Esta ley fue aprobada por el Poder Legislativo en junio de 2000. El Poder Ejecutivo radical, por mandato del poder clerical, la corrigió dos días después: "se respetarán sus creencias y sus valores" (de los padres de las menores, que pueden objetar la anticoncepción). Se podrán incorporar nuevos métodos "que en todos los casos serán reversibles, transitorios, no abortivos..." (vetando la ligadura de trompas, las píldoras del día después y las RU, y dispositivos intrauterinos), abortivos según el clero. Los fondos para implementarla dependen de los juegos de azar (bingo y otros, art. 9º, inc. b). A toda la ley tibiamente "progresista"... seguro que le falta presupuesto.
Ibarra, en dos años de gobierno no la reglamentó, aunque ahora apele el fallo de la Corte con indignada verborragia frepasista: "Demostremos que somos muchos más los que respetamos los derechos de las mujeres (...) para que la igualdad sea un hecho y no un discurso". Pero las instituciones se tambalean al grito constante de "Que se vayan todos, que no quede ni uno solo", con cacerolazos y marchas piqueteras sobre la Capital. Para sostenerse en el poder, Ibarra, Duhalde y los gobernadores provinciales cierran acuerdos confiando en las fuerzas de seguridad. La crisis de poder necesita del encubrimiento de la Iglesia para sellar esa alianza, y un rebote de los punteros a Cáritas para frenar la situación revolucionaria.
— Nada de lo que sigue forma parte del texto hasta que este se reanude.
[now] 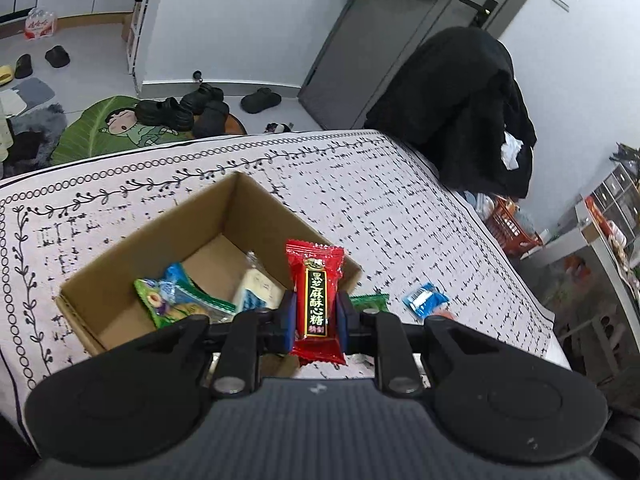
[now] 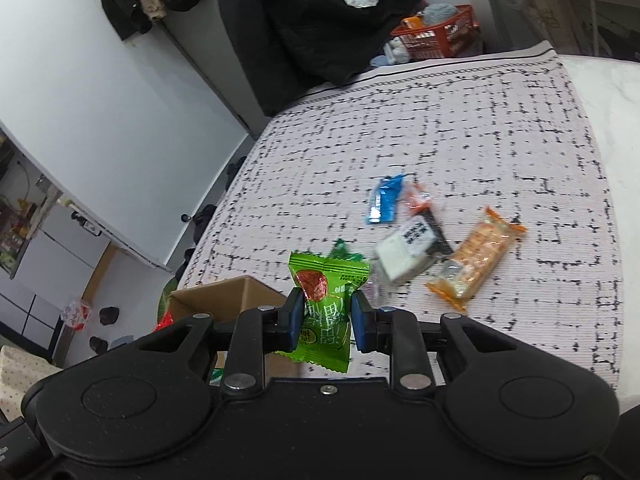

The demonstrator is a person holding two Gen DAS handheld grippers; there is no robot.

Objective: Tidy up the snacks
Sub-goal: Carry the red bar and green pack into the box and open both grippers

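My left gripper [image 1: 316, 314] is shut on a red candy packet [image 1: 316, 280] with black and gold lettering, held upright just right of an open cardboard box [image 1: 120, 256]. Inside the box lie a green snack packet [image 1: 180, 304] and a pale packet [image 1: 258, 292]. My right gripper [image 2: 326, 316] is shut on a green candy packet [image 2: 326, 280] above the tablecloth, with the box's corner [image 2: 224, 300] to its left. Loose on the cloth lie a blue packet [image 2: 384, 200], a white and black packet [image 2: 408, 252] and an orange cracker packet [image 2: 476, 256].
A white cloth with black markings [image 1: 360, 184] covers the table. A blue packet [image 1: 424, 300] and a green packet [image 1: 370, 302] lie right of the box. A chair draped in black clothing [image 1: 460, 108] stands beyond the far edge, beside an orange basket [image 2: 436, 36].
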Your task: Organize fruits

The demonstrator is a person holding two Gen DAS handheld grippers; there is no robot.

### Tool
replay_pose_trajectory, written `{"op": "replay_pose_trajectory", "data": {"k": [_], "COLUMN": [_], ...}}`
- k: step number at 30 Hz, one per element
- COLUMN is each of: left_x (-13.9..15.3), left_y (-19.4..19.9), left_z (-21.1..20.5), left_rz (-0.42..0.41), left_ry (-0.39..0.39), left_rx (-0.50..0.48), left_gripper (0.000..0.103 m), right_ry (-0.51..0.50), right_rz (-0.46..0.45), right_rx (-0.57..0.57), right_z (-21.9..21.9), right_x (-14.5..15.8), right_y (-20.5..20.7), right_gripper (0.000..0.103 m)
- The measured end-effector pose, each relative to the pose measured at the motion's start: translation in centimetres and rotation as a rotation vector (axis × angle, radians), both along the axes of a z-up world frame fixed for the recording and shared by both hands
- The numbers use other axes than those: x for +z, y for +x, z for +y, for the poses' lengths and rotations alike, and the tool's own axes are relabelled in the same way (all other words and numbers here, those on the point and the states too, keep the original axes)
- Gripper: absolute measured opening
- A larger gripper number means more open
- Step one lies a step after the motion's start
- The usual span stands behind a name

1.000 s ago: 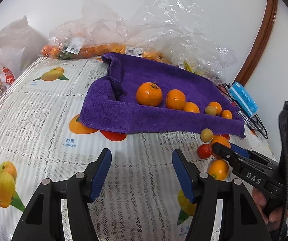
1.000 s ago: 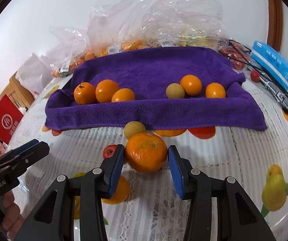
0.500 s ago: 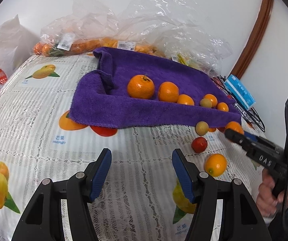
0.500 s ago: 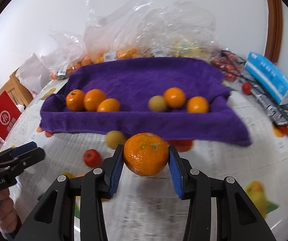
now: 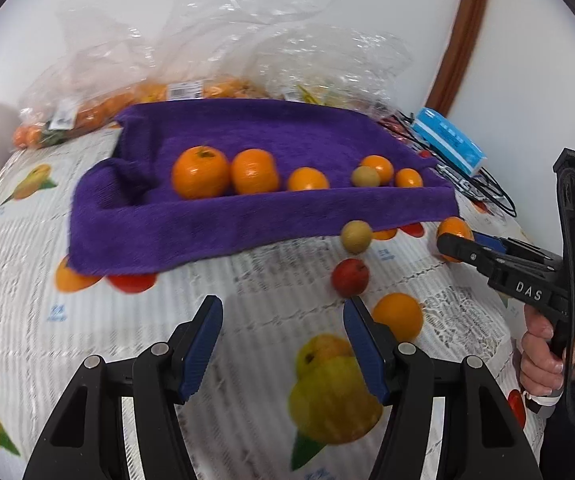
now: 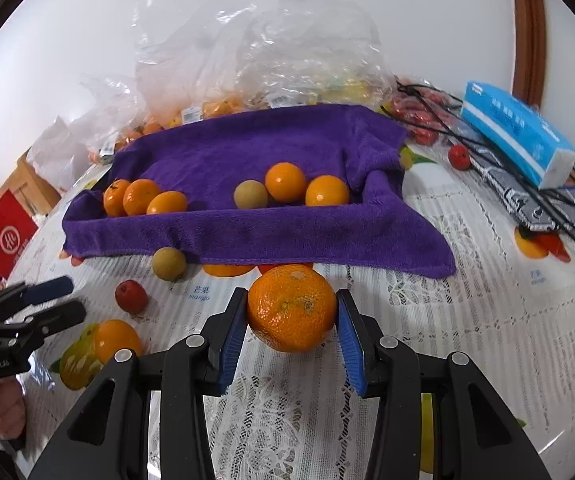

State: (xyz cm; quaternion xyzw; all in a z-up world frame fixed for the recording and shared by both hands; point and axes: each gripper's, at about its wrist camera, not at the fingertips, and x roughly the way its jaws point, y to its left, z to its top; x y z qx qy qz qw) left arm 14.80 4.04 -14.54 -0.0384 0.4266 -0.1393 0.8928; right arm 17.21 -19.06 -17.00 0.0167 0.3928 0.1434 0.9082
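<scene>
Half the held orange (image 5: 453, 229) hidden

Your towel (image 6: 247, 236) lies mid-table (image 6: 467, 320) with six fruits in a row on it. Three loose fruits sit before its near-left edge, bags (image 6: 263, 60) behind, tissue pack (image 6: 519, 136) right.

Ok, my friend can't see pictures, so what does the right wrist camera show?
The right gripper holds a big orange between its blue jaws, above a lacy tablecloth. Behind it, six fruits sit on a purple towel. At the left edge, the open left gripper is near a small red fruit.
</scene>
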Motion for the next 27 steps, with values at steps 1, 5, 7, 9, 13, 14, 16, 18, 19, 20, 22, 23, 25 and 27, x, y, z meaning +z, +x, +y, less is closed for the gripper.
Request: {"op": "replay_pose_trajectory", "data": {"k": [1, 5, 7, 9, 13, 14, 16, 18, 19, 20, 22, 23, 25, 27], "left_x": [-0.1, -0.5, -0.5, -0.6, -0.6, -0.6, -0.7, -0.8, -0.8, -0.8, -0.8, -0.8, -0.8, -0.8], "left_y": [0.2, 1.3, 1.7, 1.9, 2.2, 2.2, 2.5, 2.6, 2.7, 2.7, 2.7, 2.7, 2.7, 2.7], "left_z": [-0.2, -1.1, -1.6, -2.0, -3.3, -3.4, -3.9, -4.5, -4.8, -4.9, -5.4, -5.6, -5.8, -5.6], "left_rz": [0.006, 0.037, 0.036, 0.038, 0.028, 0.028, 0.033, 0.029, 0.027, 0.026, 0.02, 0.019, 0.012, 0.012], "left_ry": [-0.001, 0.015, 0.024, 0.035, 0.037, 0.042, 0.061, 0.08, 0.09, 0.097, 0.122, 0.131, 0.15, 0.146], "left_rx": [-0.009, -0.052, -0.074, -0.094, -0.146, -0.148, -0.154, -0.164, -0.168, -0.17, -0.175, -0.175, -0.172, -0.164], "left_gripper": [0.061, 0.059, 0.059, 0.059, 0.058, 0.058, 0.057, 0.054, 0.052, 0.051, 0.044, 0.041, 0.028, 0.024], "right_ry": [-0.007, -0.011, -0.008, -0.007, -0.009, -0.012, -0.014, -0.012, -0.011, -0.01, -0.009, -0.009, -0.009, -0.009], "right_rz": [-0.004, 0.001, 0.007, 0.009, 0.005, 0.003, -0.002, -0.003, 0.0, 0.003, 0.007, 0.007, 0.011, 0.014], "right_rx": [0.001, -0.012, -0.022, -0.03, -0.042, -0.044, -0.045, -0.044, -0.044, -0.043, -0.042, -0.042, -0.04, -0.042], "right_z": [0.0, -0.4, -0.9, -1.1, -1.4, -1.4, -1.3, -1.3, -1.3, -1.3, -1.2, -1.2, -1.2, -1.2], "right_x": [0.1, 0.0, -0.1, -0.2, -0.1, -0.1, -0.1, -0.1, -0.1, -0.1, -0.2, -0.2, -0.2, -0.2], "right_y": [-0.1, 0.0, 0.0, 0.0, -0.1, -0.1, -0.2, -0.2, -0.2, -0.2, -0.1, -0.2, -0.2, -0.2], "right_gripper": [0.043, 0.043, 0.043, 0.043, 0.043, 0.043, 0.043, 0.043, 0.043, 0.043, 0.043, 0.043, 0.043, 0.043]}}
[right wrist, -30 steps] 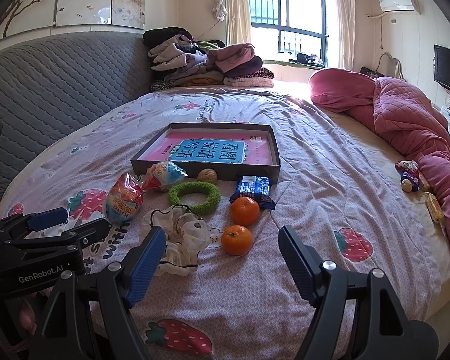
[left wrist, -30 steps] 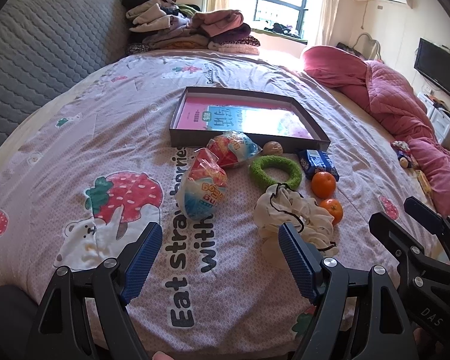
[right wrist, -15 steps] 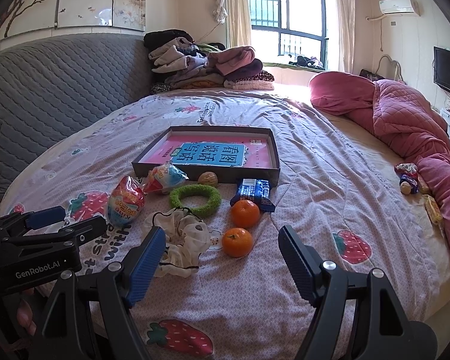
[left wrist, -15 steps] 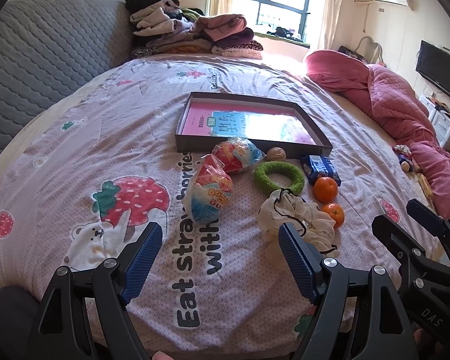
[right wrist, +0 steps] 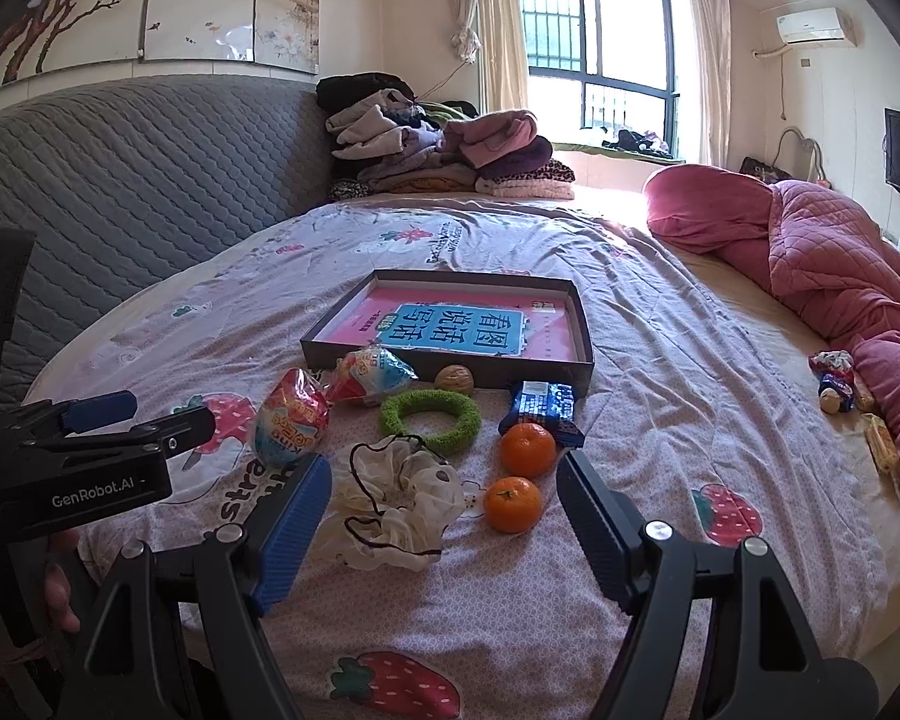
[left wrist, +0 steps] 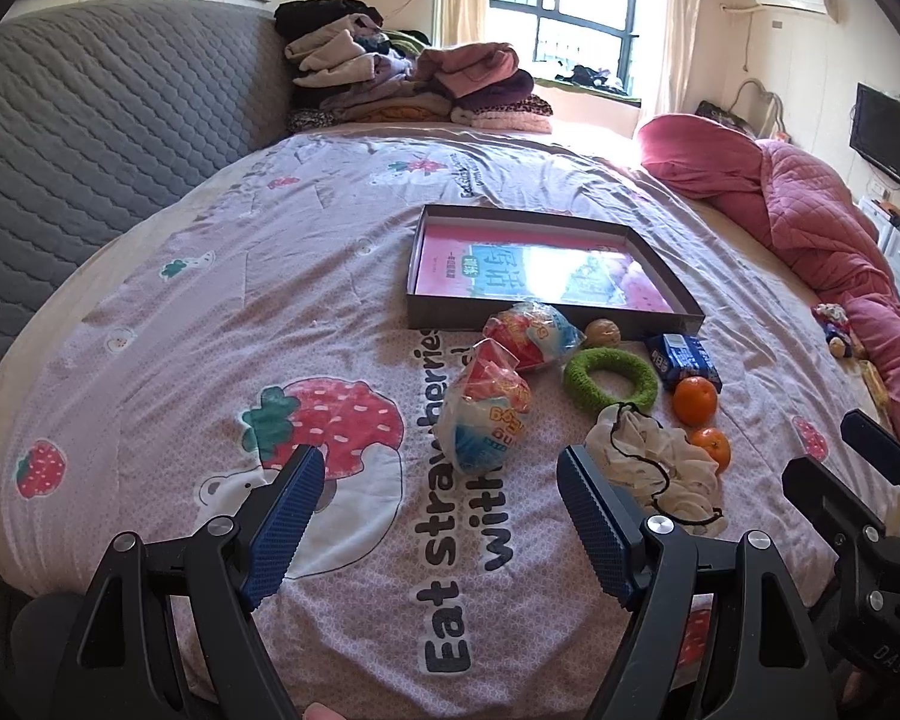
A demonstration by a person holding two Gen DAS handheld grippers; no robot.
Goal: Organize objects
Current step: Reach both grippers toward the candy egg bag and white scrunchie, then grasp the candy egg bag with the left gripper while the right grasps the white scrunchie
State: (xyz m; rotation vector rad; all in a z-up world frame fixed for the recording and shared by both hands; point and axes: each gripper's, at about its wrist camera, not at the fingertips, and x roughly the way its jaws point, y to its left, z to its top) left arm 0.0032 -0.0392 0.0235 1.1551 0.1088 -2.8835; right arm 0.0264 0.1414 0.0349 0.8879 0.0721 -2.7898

Para sellar esta alianza los jueces apuraron un fallo dividido en un momento (político) inoportuno.
Prohibida la fabricación y distribución de la píldora "Inmediat", que frena la implantación del óvulo al segundo día de fecundado, la mujer o la joven estará obligada a pagar más caro el mismo fármaco de 16,90 pesos con otra marca; la prohibición aumenta las ganancias de los laboratorios. Mujeres o niñas sin recursos, en cambio, deberán sobrellevar un embarazo no deseado, incluso por violación, o aún siendo deficientes; por su embarazo podrán perder su empleo o ser despedidas "por falta de trabajo", o recibir algún plan de empleo para jefas de hogar por 200 pesos. El régimen laboral ha destruido los derechos maternales; la desocupación, la posibilidad de criar y/o tener más hijos. Las mujeres cada vez tendremos menos recursos para adquirir anticonceptivos, ni hablar de las muestras gratis y píldoras "en prueba" que proveían los laboratorios.
El gobierno no está en condiciones, ni quiere, producir un medicamento que afecte los intereses de los laboratorios o choque con los de la curia. Las ONG y Cáritas cobrarán más subsidios al Estado por "proteger a los niños pobres" en hogares sustitutos, subsidios que no se le brindarán a sus padres desocupados. La protección de la vida desde la concepción termina con la desprotección total de los niños ya nacidos en el negocio de la miseria. Cientos y cientos de mujeres serán condenadas al aborto clandestino que cobra dos víctimas diarias. El derecho a elegir su maternidad, el derecho de todas las mujeres a la maternidad, es también el derecho de las masas explotadas a parir otra sociedad sin explotadores ni explotados, con otras relaciones sociales de producción. El derecho al aborto para sobrevivir se transforma en el derecho a otra organización de la sociedad, para no abortar.
Fuera el Poder Judicial, fuera el Poder Legislativo, fuera el Poder Ejecutivo. Asambleas Populares Constituyentes. Juicio popular a la Corte Suprema.